▶ **TASK OBJECTIVE**: Read the data below. Every line holding the string "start" must be copied.
"""
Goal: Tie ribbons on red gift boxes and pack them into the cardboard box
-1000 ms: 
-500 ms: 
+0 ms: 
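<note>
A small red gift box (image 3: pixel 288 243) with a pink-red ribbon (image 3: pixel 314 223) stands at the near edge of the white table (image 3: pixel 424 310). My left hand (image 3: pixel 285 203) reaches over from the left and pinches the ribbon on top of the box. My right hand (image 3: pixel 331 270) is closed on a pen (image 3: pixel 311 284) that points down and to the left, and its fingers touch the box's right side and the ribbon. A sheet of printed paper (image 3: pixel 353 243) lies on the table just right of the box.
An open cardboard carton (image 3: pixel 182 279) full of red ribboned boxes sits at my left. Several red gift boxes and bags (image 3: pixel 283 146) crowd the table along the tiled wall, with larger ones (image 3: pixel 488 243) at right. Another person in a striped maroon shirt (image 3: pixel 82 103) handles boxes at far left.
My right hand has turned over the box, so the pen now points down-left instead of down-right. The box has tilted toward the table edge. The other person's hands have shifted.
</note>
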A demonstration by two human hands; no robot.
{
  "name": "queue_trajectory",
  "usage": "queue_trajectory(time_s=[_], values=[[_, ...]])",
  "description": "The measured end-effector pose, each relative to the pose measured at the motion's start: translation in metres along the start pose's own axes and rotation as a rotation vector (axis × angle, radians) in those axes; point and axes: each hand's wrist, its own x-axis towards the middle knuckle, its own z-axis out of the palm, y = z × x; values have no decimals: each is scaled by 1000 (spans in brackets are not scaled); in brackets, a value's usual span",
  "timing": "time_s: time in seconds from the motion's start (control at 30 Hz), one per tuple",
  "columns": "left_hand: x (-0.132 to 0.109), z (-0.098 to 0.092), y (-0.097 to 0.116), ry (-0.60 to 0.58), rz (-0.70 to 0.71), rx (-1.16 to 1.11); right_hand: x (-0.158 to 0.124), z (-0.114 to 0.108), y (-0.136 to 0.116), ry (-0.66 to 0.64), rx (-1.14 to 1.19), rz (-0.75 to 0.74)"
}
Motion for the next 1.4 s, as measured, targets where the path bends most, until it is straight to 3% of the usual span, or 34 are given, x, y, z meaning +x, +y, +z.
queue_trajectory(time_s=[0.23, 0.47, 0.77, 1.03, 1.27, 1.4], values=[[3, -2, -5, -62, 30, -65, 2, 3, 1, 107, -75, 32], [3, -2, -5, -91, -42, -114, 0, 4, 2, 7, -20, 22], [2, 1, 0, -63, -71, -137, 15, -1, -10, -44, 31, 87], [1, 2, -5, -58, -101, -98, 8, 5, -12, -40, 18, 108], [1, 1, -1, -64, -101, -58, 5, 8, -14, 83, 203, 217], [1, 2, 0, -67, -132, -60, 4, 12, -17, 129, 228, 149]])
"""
▶ **EXERCISE ANSWER**:
  "description": "The measured end-effector pose, each relative to the pose measured at the motion's start: translation in metres along the start pose's own axes and rotation as a rotation vector (axis × angle, radians) in those axes; point and axes: each hand's wrist, its own x-axis towards the middle knuckle, its own z-axis out of the palm, y = z × x; values have no decimals: each is scaled by 1000 (spans in brackets are not scaled); in brackets, a value's usual span",
  "timing": "time_s: time in seconds from the motion's start (control at 30 Hz), one per tuple",

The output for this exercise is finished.